## WHAT IS NEEDED
Every line below from the one containing "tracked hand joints" through the one containing "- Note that" must be transcribed exactly. Omit all lines outside that stretch.

#### SUPPLIED DATA ####

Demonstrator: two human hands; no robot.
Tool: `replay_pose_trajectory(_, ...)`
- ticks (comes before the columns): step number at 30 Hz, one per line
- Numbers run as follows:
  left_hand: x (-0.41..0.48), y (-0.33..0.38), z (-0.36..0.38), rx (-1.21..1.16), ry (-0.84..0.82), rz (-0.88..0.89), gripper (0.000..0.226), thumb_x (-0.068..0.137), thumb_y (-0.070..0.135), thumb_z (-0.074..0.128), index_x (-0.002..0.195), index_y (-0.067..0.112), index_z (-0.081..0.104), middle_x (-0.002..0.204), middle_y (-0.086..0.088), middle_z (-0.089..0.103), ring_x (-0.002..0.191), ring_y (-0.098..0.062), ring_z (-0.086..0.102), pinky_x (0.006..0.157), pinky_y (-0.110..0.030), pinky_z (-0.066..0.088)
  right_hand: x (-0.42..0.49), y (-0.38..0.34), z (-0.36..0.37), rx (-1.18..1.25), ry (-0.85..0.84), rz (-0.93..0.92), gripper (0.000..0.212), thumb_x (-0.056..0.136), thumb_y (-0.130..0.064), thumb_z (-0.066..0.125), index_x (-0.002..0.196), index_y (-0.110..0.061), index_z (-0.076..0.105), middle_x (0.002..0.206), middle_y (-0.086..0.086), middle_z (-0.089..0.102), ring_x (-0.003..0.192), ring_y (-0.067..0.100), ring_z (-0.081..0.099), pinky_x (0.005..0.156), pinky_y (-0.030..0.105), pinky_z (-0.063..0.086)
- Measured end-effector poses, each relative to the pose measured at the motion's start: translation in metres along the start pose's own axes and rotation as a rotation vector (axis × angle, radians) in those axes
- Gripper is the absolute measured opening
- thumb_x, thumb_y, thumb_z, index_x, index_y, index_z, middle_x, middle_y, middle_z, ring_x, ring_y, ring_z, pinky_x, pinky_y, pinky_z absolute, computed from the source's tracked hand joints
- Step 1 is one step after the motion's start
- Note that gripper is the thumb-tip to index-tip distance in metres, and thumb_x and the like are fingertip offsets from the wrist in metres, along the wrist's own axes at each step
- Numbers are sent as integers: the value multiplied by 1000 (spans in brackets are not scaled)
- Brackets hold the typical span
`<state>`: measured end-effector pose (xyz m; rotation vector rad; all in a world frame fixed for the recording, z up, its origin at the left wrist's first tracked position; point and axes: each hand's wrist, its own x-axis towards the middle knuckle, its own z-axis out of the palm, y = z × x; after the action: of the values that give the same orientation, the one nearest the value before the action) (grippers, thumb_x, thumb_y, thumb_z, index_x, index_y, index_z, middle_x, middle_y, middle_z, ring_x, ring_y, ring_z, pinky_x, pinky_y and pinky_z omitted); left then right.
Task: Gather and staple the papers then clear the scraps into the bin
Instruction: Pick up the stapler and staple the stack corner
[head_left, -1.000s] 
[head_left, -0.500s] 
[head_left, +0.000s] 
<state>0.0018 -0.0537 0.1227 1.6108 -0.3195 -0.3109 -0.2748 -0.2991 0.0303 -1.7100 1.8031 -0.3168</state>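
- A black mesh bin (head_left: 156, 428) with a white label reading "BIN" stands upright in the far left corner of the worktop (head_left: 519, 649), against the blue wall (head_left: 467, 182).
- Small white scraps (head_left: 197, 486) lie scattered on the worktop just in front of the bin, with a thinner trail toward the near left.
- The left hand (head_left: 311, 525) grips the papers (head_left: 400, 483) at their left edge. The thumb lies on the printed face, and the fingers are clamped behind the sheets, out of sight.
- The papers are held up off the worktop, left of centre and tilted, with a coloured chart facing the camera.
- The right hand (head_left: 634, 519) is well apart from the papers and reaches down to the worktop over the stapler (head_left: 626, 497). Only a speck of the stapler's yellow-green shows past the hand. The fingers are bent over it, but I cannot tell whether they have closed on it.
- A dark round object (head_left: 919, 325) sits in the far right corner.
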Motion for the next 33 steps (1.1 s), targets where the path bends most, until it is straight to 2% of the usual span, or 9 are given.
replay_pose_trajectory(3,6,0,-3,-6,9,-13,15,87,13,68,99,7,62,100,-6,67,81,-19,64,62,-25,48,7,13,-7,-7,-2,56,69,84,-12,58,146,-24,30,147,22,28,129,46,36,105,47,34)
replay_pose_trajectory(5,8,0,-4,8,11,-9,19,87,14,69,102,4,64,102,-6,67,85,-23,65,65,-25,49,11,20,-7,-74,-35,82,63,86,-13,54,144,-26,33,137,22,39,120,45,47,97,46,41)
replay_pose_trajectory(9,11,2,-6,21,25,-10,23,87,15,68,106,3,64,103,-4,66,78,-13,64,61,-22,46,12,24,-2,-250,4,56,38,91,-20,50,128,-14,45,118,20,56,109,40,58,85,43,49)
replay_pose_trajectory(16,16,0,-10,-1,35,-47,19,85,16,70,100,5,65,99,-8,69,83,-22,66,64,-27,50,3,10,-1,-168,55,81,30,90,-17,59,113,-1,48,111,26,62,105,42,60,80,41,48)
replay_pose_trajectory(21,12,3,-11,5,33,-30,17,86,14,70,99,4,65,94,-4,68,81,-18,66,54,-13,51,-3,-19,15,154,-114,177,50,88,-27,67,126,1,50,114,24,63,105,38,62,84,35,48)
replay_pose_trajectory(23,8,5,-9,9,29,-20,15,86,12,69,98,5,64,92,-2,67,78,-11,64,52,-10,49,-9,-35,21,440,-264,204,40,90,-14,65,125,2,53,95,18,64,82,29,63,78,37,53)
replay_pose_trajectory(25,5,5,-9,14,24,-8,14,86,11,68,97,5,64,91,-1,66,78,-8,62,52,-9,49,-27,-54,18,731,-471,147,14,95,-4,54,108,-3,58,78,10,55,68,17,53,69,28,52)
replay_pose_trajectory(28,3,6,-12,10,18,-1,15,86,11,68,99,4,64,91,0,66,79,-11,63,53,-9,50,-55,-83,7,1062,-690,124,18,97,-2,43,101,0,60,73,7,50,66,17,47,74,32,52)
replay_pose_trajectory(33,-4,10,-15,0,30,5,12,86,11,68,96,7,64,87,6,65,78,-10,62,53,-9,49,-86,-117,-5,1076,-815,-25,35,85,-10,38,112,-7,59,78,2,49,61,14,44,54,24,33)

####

## RESPONSE BOX
- thumb_x, thumb_y, thumb_z, index_x, index_y, index_z, middle_x, middle_y, middle_z, ring_x, ring_y, ring_z, pinky_x, pinky_y, pinky_z absolute, computed from the source's tracked hand joints
- Step 1 is one step after the motion's start
- Note that gripper is the thumb-tip to index-tip distance in metres, and thumb_x and the like are fingertip offsets from the wrist in metres, along the wrist's own axes at each step

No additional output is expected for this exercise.